* **About this task**: A verbatim copy of the records below, pictures omitted, is the task.

[Records from a data collection]
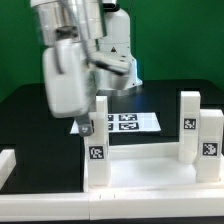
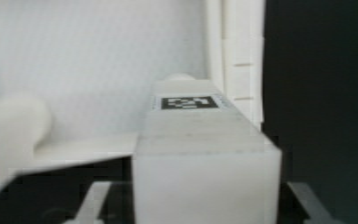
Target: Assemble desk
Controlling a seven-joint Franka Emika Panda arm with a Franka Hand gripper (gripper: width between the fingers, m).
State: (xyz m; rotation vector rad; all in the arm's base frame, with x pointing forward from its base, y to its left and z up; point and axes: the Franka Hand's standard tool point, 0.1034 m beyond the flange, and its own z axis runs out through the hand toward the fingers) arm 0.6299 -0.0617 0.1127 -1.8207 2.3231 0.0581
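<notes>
Nearest the exterior camera, the white tabletop slab (image 1: 150, 170) is lying flat on the black surface (image 1: 25, 115), with short block legs standing upright on it. One tagged leg (image 1: 96, 150) is rising at the slab's corner toward the exterior view's left, and the hand (image 1: 90, 122) is closing around its top from above; the wrist view is looking down along this same leg (image 2: 202, 150), its fingers (image 2: 101, 200) pressing against both sides, a square tag showing on its face. Toward the exterior view's right, two more tagged legs (image 1: 189, 125) (image 1: 210, 142) are standing close together. Farther back, the marker board (image 1: 125, 122) is lying flat on the surface.
</notes>
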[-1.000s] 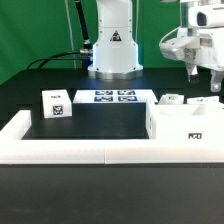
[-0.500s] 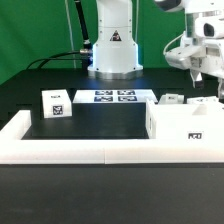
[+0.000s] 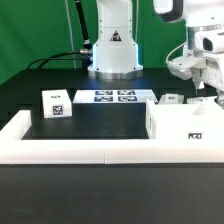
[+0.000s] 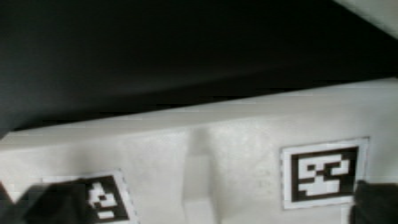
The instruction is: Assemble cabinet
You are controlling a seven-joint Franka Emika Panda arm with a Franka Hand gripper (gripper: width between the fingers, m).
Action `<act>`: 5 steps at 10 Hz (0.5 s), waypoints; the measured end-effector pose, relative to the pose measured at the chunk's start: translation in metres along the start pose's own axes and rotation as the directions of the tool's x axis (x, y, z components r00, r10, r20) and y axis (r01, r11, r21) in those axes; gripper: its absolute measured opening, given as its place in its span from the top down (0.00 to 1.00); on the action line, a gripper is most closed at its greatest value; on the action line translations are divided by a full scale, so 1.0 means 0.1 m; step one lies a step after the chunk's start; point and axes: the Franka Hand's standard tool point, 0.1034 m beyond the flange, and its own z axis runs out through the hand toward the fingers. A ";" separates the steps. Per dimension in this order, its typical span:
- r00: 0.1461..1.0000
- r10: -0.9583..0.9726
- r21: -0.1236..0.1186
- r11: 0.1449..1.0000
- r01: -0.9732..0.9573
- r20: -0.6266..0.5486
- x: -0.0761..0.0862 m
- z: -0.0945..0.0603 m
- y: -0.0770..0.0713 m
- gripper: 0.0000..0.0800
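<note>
Gripper (image 3: 206,82) hovering above cabinet box part (image 3: 190,122) at exterior view's right; jaw spacing: cannot tell. Small cabinet cube (image 3: 55,103) well apart, toward left. Wrist view blurred: white surfaces, tags (image 4: 322,175), possibly same box

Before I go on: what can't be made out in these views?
Gripper: small, at the exterior view's right edge; open or shut unclear.
Cabinet box: exterior view, its right end cut off by the frame edge.
Small white part: exterior view, lower portion hidden behind the cabinet box.
Tags: wrist view, too blurred to read.
</note>
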 end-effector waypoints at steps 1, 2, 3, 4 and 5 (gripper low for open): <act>1.000 0.003 0.001 1.000 -0.003 0.000 0.00 0.00 0.00 0.34; 1.000 0.004 0.004 1.000 -0.004 -0.001 -0.01 0.02 -0.01 0.51; 1.000 0.006 0.007 1.000 -0.006 -0.001 -0.01 0.03 -0.02 0.51; 1.000 0.009 0.008 1.000 -0.009 -0.001 -0.03 0.04 -0.02 0.73; 1.000 0.011 0.008 1.000 -0.011 -0.001 -0.03 0.03 -0.02 0.92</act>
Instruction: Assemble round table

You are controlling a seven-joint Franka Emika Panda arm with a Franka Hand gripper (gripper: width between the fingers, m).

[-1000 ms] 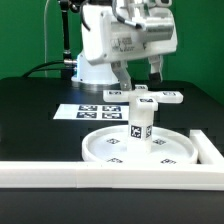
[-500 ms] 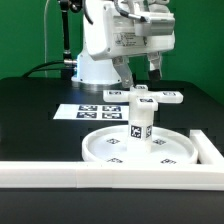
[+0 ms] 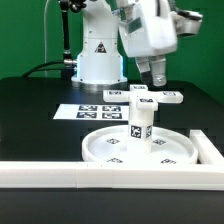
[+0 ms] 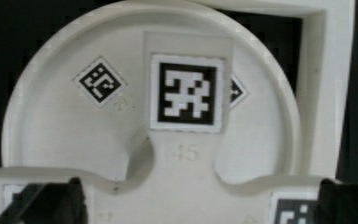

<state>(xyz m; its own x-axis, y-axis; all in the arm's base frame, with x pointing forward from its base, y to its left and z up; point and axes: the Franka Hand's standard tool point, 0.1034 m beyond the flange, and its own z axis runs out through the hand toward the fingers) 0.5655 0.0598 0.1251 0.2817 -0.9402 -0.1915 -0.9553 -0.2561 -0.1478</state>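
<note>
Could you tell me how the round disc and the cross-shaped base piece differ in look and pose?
The disc is wide, round and rimmed; the base piece is smaller, with flat arms. The disc lies near the front wall and carries the upright leg; the base piece lies farther back with nothing on it. Both are white with black-and-white tags.

You're looking at a flat green wall (image 3: 30,30) behind a black table (image 3: 30,110). A long white border wall (image 3: 100,177) runs along the table's near edge, and the marker board (image 3: 95,112) lies flat farther back.
</note>
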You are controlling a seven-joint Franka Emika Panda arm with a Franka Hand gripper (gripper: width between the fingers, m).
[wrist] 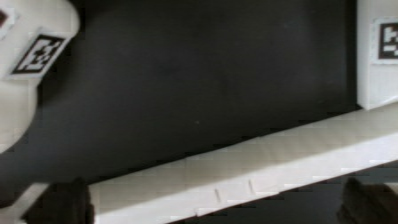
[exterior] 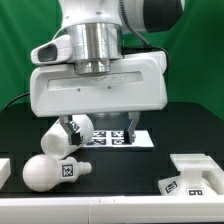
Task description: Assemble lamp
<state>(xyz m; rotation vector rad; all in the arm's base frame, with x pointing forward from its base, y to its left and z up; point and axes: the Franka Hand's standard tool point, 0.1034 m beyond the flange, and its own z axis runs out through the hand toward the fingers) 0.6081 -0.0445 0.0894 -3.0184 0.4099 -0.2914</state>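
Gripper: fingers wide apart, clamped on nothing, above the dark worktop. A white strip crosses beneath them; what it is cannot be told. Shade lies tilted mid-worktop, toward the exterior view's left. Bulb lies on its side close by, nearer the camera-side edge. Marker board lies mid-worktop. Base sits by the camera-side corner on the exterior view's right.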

* **Output for this exercise**:
Target: Assemble desk
Controlling a seven-joint Franka Emika Panda arm with a Franka Hand gripper (gripper: width between the fingers, m).
State: (xyz m; rotation vector rad; all in the arm's base frame, with x pointing forward from its base, y to its left and z up; point and axes: the Franka Hand's standard tool point, 0.1034 m beyond the flange, and its own z axis runs out through the hand toward the fingers) arm 0.6299 -0.0617 0.1127 -1.8207 2.3231 0.0581
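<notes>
Nearest the exterior camera, the white tabletop slab (image 1: 150, 170) is lying flat on the black surface (image 1: 25, 115), with short block legs standing upright on it. One tagged leg (image 1: 96, 150) is rising at the slab's corner toward the exterior view's left, and the hand (image 1: 90, 122) is closing around its top from above; the wrist view is looking down along this same leg (image 2: 202, 150), its fingers (image 2: 101, 200) pressing against both sides, a square tag showing on its face. Toward the exterior view's right, two more tagged legs (image 1: 189, 125) (image 1: 210, 142) are standing close together. Farther back, the marker board (image 1: 125, 122) is lying flat on the surface.
</notes>
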[-1.000s] 
[-0.500s] 
[+0.000s] 
[+0.000s] 
The instruction is: Assemble cabinet
You are controlling a seven-joint Franka Emika Panda arm with a Franka Hand gripper (gripper: width between the fingers, m).
Action `<act>`: 5 steps at 10 Hz (0.5 s), waypoints; the measured end-effector pose, relative to the pose measured at the chunk's start: translation in metres along the start pose's own axes and rotation as the directions of the tool's x axis (x, y, z components r00, r10, r20) and y axis (r01, r11, r21) in those axes; gripper: its absolute measured opening, given as its place in its span from the top down (0.00 to 1.00); on the action line, a gripper is most closed at its greatest value; on the action line translations are divided by a full scale, so 1.0 means 0.1 m; step one lies a step after the chunk's start; point and axes: the Franka Hand's standard tool point, 0.1034 m beyond the flange, and its own z axis runs out through the hand toward the fingers. A ";" separates the steps. Per dimension in this order, its typical span:
- r00: 0.1461..1.0000
- r10: -0.9583..0.9726
- r21: -0.1236..0.1186
- r11: 0.1449..1.0000
- r01: -0.9732..0.9573
- r20: -0.6266..0.5486
- x: -0.0761..0.0862 m
- z: -0.0945..0.0603 m
- y: -0.0770..0.0713 m
- gripper: 0.0000..0.0800
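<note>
Gripper (image 3: 206,82) hovering above cabinet box part (image 3: 190,122) at exterior view's right; jaw spacing: cannot tell. Small cabinet cube (image 3: 55,103) well apart, toward left. Wrist view blurred: white surfaces, tags (image 4: 322,175), possibly same box

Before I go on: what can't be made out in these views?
Gripper: small, at the exterior view's right edge; open or shut unclear.
Cabinet box: exterior view, its right end cut off by the frame edge.
Small white part: exterior view, lower portion hidden behind the cabinet box.
Tags: wrist view, too blurred to read.
</note>
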 end-effector waypoints at steps 1, 2, 3, 4 and 5 (gripper low for open): <act>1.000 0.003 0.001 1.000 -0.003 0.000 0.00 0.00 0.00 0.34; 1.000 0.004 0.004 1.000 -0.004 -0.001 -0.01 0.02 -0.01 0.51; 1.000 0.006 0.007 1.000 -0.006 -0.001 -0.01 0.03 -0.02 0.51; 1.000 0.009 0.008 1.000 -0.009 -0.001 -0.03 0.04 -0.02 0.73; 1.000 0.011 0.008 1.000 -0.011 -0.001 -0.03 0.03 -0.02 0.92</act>
Instruction: Assemble round table

You are controlling a seven-joint Franka Emika Panda arm with a Franka Hand gripper (gripper: width between the fingers, m).

[-1000 ms] 
[-500 ms] 
[+0 ms] 
[+0 ms] 

<state>(xyz m; its own x-axis, y-axis; all in the arm's base frame, with x pointing forward from its base, y to its left and z up; point and axes: the Franka Hand's standard tool point, 0.1034 m beyond the flange, and its own z axis runs out through the hand toward the fingers) 0.5655 0.0598 0.1251 0.2817 -0.9402 -0.1915 -0.9553 -0.2561 -0.1478</state>
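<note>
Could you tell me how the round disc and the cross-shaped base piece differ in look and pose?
The disc is wide, round and rimmed; the base piece is smaller, with flat arms. The disc lies near the front wall and carries the upright leg; the base piece lies farther back with nothing on it. Both are white with black-and-white tags.

You're looking at a flat green wall (image 3: 30,30) behind a black table (image 3: 30,110). A long white border wall (image 3: 100,177) runs along the table's near edge, and the marker board (image 3: 95,112) lies flat farther back.
</note>
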You are controlling a seven-joint Franka Emika Panda arm with a Franka Hand gripper (gripper: width between the fingers, m).
[wrist] 
[exterior] 
Task description: Assemble lamp
<state>(xyz m; rotation vector rad; all in the arm's base frame, with x pointing forward from its base, y to its left and z up; point and axes: the Franka Hand's standard tool point, 0.1034 m beyond the flange, and its own z axis runs out through the hand toward the fingers) 0.6081 -0.0445 0.0894 -3.0184 0.4099 -0.2914</state>
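Gripper: fingers wide apart, clamped on nothing, above the dark worktop. A white strip crosses beneath them; what it is cannot be told. Shade lies tilted mid-worktop, toward the exterior view's left. Bulb lies on its side close by, nearer the camera-side edge. Marker board lies mid-worktop. Base sits by the camera-side corner on the exterior view's right.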

The complete answer has now been given.